Shiksa Eats: Tiramisu

Before I get on with being an incompetent baker of Jewish food, I feel like my post last week needs some closure.
(And I need to redeem my cooking skills.)
I brought the kugel to the BBQ potluck I went to on the 4th, as promised, and it turned out totally fine. (I.e. Someone actually saw it and recognized it as Yerushalmi kugel.)
Unfortunately, I accidentally forgot my pan there when I left (ohhh rats), and when I came back it was all gone. I’m going to choose to believe that it got eaten and that it wasn’t just thrown out.
This week I decided to make something that definitely wouldn’t be potentially thrown out – Tiramisu.

Seriously. Throw these out and die.

To be entirely honest, I don’t think I’ve ever legitimately eaten Tiramisu. … Not even when I was in Italy last year.
I know! I’m the worst. I was just too busy consuming Gelato and being in one nonstop food coma to stop and try Tiramisu.
Well, no longer!
A few weeks back, my friend Katie tried Tiramisu for the first time as well, and fell in love.
Katie: Journalism student, coffee lover, currently in Italy
She challenged me to make Tiramisu for my blog, and like a true How I Met Your Mother Fan, I said – CHALLENGE ACCEPTED.


I definitely nibbled on the scraps while making the cakes.

  • 1 cup strong coffee (1 tablespoon instant coffee dissolved in 1 cup boiling water)
  • 1 teaspoon cocoa powder, for dusting
  • 1 ounce semisweet chocolate

Pound Cake

  • 2 cups sugar
  • 2 cups flour
  • 1 cup oil
  • 6 eggs
  • 2 teaspoons pure vanilla extract
  • 1 teaspoon baking powder

Cheese Mixture

  • 1 1/2 cream cheese bars, brought to room temperature (8 ounces each)
  • 1/2 cup sugar
  • 1 teaspoon pure vanilla extract


  1. To prepare the pound cake, first preheat the oven to 350˚F.
  2. Line a 12 x 17 1/2 inch baking sheet with parchment paper and set aside.
  3. Combine the sugar, flour, oil, eggs, vanilla extract, and baking powder in a large mixing bowl. Mix until very well combined. This can easily be done by hand, or in a mixer.
  4. Spoon the batter onto the lined baking sheet. Gently even out the batter over the surface of the baking sheet with a spatula.
  5. Bake for 35-40 minutes, until a toothpick inserted into the cake comes out clean. (To use this recipe to make a classic pound cake, pour the batter into a greased bundt pan, and bake at 350˚F for 45 minutes, until a toothpick inserted in the cake comes out clean. Cool completely before inverting onto cake platter.)
  6. To assemble the tiramisu, pour coffee onto a clean baking sheet and set aside to cool.In a blender, food processor, or mixer, combine the cream cheese, sugar, and vanilla extract, and process until uniform, but do not over mix. Set aside.
  7. Use a 3” round cookie cutter to cut out 16 rounds of pound cake. (You should be able to get 16 circles, but might only get 15.) Working very quickly, dip the cake pieces into the coffee, turning over immediately to just about coat. –(I used an upturned wine glass, which gave me smaller cakes, but more of them.)
  8. Arrange the coffee dipped cake rounds on a platter. Evenly spread a slightly rounded tablespoon of cheese mixture over each piece. Top each one with another coffee dipped cake circle, and then another rounded tablespoon of cheese mixture. Dust tiramisu with a light coating of cocoa.
  9. Run a vegetable peeler down the edge of the chocolate bar to make chocolate curls for garnish.
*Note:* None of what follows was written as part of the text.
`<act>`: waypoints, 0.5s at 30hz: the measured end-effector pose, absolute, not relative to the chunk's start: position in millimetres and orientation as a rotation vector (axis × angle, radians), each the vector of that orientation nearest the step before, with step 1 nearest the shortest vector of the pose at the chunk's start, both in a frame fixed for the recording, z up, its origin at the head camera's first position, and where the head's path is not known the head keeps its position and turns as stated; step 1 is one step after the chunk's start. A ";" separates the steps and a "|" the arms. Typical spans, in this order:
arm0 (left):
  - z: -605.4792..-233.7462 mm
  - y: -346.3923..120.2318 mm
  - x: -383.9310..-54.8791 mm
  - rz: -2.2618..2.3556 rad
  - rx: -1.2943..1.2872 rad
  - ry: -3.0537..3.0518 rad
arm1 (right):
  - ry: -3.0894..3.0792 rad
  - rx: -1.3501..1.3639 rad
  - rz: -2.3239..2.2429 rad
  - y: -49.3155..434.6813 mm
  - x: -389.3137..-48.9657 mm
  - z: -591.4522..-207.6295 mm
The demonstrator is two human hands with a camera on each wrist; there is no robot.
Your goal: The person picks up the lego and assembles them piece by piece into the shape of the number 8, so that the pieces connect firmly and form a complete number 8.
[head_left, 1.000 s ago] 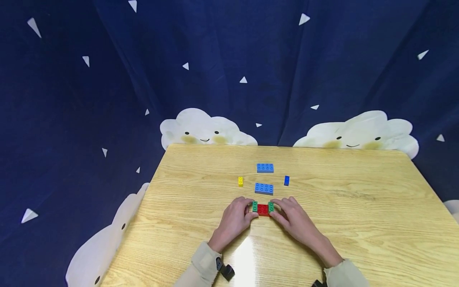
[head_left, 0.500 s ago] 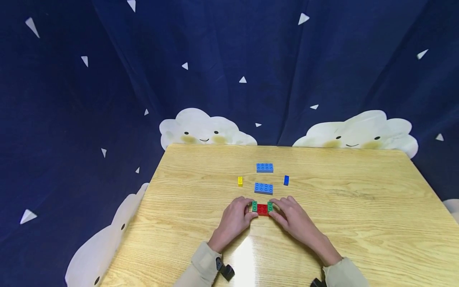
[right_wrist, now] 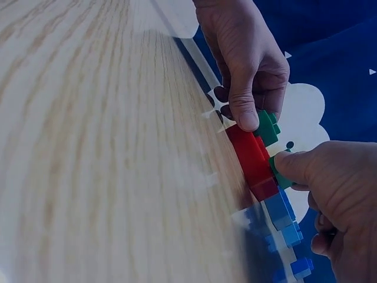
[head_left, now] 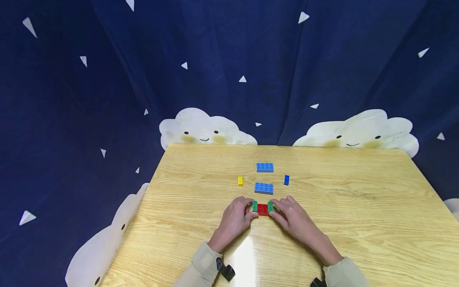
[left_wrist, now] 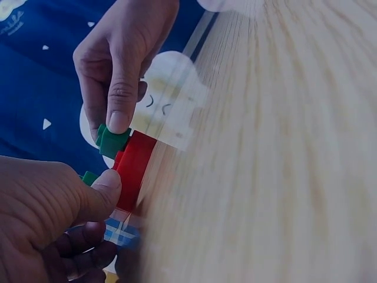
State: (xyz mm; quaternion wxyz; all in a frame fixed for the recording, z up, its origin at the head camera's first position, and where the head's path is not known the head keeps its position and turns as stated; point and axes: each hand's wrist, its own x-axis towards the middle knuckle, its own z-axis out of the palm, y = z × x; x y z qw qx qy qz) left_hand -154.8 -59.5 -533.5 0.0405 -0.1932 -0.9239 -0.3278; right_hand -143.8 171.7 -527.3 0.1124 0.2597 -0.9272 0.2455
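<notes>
A red toy brick (head_left: 263,209) lies on the wooden table in front of me, with a green two-stud brick at each end of its top. My left hand (head_left: 234,219) pinches the left green brick (head_left: 255,206) between thumb and fingers. On the other end, my right hand (head_left: 295,221) holds the right green brick (head_left: 270,206) the same way. In the left wrist view the right thumb presses on a green brick (left_wrist: 113,141) beside the red brick (left_wrist: 136,162). Fingertips hide parts of both green bricks, and I cannot tell how firmly they are seated.
Just beyond the red brick lies a light blue eight-stud brick (head_left: 263,188), with a similar blue brick (head_left: 265,168) farther back. A small yellow brick (head_left: 240,181) is at left, a small dark blue brick (head_left: 286,180) at right. A navy curtain (head_left: 229,71) hangs behind the table (head_left: 358,223).
My right hand and the green brick it pinches have shifted very slightly left. The left hand and the loose bricks stay where they were.
</notes>
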 end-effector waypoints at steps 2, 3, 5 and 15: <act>-532.8 -59.3 -155.0 -1.003 -0.590 -2.832 | -2.711 0.773 0.717 171.9 -144.7 -527.6; -532.5 -59.2 -155.0 -1.002 -0.588 -2.835 | -2.705 0.779 0.716 172.1 -145.1 -527.8; -531.8 -59.2 -154.8 -1.002 -0.586 -2.839 | -2.695 0.793 0.717 172.6 -145.8 -528.3; -531.0 -57.7 -154.4 -1.026 -0.566 -2.848 | -2.678 0.818 0.742 174.9 -147.1 -530.1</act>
Refrigerate the Tiramisu for 2 hours before serving.
Yield: 7-8 servings
This recipe can also be made in a 10” springform pan.

The Shik-down

I was pleasantly surprised with how easily this recipe came together. The pound cake baked just long enough for me to prepare the filling and coffee, and gather the platters. It was very smooth.
Taste: A sweet but heavy coffee flavored cake, with a hint of chocolate.
Texture: Heavy. Depending on how long you dip the cake, almost spongy.
Final Verdict: I will definitely make this again. It was easy, and all of my taste-testers gave their stamp of approval.
I want to send a big thanks to Jamie Geller on the Joy of Kosher website for this recipe! I adapted my Tiramisu from that site.